Динка ускорила шаг. Теперь лошадь. Ей нужна была лошадь. Она ничего не чувствовала: ни голода, ни жажды, ни усталости. Не было в душе ни горя, ни радости, ни страха. Только пульсирующая боль в руке, да осознание того, что она опаздывает. Сильно опаздывает. Возможно, опаздывает на целую жизнь. Динка боялась представить свою жизнь после того, как узнает о том, что ва́ррэнов казнили.

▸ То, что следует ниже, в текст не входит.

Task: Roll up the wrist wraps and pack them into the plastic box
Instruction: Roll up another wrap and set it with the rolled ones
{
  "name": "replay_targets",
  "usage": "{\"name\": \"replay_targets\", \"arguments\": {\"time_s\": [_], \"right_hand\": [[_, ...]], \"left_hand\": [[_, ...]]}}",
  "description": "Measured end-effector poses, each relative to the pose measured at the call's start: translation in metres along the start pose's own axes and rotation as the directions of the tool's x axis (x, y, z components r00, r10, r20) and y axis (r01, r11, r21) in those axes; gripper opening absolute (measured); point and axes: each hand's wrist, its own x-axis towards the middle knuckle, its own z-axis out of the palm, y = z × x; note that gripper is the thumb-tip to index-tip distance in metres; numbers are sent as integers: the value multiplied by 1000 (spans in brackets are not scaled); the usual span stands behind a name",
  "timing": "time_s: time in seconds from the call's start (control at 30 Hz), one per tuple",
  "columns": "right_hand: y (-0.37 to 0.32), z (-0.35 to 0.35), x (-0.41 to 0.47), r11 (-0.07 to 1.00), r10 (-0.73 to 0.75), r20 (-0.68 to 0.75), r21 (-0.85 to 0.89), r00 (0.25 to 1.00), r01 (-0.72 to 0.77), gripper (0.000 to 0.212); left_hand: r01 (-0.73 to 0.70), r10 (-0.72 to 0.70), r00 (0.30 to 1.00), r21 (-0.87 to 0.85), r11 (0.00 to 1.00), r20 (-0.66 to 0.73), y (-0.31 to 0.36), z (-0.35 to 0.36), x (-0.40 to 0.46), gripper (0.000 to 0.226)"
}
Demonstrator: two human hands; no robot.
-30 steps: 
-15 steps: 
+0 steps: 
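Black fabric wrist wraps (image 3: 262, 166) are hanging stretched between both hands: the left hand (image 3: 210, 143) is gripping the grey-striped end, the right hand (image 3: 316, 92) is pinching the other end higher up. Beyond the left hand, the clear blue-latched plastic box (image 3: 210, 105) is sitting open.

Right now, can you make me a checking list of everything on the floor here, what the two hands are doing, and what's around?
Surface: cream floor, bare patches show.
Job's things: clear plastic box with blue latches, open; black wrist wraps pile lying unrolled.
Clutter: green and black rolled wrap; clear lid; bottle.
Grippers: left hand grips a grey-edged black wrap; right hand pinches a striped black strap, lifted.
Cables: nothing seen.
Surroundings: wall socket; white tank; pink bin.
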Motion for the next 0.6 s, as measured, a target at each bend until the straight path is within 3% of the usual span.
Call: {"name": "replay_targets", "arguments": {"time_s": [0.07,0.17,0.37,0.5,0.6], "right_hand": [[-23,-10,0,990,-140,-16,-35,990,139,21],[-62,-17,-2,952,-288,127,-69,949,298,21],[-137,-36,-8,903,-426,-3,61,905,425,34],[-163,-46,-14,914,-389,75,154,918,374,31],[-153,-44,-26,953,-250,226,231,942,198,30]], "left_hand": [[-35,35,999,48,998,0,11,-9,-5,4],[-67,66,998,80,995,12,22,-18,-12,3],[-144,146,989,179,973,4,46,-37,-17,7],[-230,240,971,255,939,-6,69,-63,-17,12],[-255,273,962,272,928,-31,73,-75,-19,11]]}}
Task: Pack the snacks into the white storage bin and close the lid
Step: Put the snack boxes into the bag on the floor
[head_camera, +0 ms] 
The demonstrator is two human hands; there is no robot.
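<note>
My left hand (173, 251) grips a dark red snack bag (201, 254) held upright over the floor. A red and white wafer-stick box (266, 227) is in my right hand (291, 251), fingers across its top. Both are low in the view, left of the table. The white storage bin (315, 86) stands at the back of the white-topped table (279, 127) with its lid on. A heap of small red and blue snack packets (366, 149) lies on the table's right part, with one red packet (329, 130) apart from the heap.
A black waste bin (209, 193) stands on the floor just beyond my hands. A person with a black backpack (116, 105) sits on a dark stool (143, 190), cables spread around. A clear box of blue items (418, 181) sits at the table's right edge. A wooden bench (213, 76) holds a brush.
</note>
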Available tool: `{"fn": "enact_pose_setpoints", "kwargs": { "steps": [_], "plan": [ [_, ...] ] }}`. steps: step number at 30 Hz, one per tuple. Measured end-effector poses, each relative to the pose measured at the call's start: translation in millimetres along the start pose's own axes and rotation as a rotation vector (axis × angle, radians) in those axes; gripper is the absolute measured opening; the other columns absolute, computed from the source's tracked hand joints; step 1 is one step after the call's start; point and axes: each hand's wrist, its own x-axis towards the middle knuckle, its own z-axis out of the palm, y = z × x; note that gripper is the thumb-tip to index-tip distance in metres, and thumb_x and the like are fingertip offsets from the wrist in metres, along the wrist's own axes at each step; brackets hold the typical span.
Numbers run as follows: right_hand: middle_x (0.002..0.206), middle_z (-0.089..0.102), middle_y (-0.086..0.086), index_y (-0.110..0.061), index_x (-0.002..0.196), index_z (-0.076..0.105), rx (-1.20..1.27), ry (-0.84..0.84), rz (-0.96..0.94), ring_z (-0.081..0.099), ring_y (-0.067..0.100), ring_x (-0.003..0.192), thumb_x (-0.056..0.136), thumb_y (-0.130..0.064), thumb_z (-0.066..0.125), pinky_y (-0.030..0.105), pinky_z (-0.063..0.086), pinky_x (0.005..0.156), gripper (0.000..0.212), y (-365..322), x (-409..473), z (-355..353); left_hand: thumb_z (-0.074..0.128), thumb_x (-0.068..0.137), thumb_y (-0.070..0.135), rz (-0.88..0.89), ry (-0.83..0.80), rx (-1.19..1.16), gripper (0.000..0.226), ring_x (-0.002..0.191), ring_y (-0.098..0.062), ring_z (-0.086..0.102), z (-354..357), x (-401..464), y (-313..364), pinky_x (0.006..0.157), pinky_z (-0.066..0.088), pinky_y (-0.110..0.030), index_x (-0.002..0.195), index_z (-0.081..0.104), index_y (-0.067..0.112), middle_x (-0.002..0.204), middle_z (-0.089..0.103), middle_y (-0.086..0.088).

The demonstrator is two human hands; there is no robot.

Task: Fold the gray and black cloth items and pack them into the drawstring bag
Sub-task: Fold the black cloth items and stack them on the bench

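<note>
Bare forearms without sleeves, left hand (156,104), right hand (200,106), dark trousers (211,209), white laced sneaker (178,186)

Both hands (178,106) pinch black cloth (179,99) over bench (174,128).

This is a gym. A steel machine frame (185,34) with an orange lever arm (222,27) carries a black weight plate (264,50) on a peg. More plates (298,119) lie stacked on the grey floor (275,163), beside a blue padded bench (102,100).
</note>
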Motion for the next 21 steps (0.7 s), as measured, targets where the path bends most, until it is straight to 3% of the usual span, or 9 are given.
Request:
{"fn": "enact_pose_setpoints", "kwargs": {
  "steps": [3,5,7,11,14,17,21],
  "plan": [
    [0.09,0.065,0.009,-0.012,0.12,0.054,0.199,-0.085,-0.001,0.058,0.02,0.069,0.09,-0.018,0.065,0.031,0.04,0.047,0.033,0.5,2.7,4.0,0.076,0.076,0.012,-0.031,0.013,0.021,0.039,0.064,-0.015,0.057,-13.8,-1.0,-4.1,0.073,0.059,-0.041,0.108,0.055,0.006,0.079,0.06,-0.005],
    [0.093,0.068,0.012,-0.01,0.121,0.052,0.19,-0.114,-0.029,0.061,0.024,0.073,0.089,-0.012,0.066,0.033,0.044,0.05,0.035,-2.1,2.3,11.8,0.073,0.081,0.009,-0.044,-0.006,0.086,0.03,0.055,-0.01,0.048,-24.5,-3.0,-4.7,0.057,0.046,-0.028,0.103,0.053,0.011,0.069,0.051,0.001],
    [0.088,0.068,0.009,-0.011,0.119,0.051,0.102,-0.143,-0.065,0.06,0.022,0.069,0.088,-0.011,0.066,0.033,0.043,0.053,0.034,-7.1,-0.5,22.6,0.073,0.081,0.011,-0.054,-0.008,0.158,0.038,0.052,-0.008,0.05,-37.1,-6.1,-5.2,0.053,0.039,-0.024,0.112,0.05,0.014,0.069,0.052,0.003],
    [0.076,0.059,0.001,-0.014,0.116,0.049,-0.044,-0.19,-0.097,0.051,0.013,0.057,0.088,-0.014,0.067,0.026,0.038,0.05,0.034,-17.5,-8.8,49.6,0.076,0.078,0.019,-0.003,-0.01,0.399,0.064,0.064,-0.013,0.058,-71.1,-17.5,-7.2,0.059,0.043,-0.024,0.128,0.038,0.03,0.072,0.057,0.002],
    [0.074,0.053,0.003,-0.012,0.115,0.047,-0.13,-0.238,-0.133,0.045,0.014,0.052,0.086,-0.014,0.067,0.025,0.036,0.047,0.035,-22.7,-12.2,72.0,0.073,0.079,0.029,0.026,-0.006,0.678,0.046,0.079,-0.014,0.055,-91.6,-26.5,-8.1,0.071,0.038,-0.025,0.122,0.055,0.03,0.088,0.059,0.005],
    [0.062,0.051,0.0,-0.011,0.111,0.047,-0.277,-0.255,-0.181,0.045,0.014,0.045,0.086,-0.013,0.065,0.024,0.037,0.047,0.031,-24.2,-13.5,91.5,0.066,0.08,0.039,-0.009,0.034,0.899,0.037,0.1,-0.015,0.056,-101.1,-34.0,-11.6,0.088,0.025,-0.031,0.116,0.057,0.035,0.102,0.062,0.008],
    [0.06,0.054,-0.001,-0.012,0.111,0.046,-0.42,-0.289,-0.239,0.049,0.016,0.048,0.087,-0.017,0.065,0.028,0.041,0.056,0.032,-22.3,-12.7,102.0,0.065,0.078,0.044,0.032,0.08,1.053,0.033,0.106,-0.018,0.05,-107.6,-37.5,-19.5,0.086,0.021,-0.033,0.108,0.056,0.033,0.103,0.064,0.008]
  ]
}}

— Мне нужна лошадь, — хрипло проговорила она, распахивая дверь постоялого двора и не тратя времени на приветствия. — Сытая, отдохнувшая, быстроногая лошадь.
— Девочка моя! — ахнула немолодая женщина, скучавшая до Динкиного появления за прилавком. — Ты посмотри на себя! Едва на ногах стоишь, — запричитала она, подбегая к Динке и подхватывая ее под руку. Женщина была невысокая и худощавая, с аккуратно убранными в пучок седыми волосами и доброй улыбкой на лице.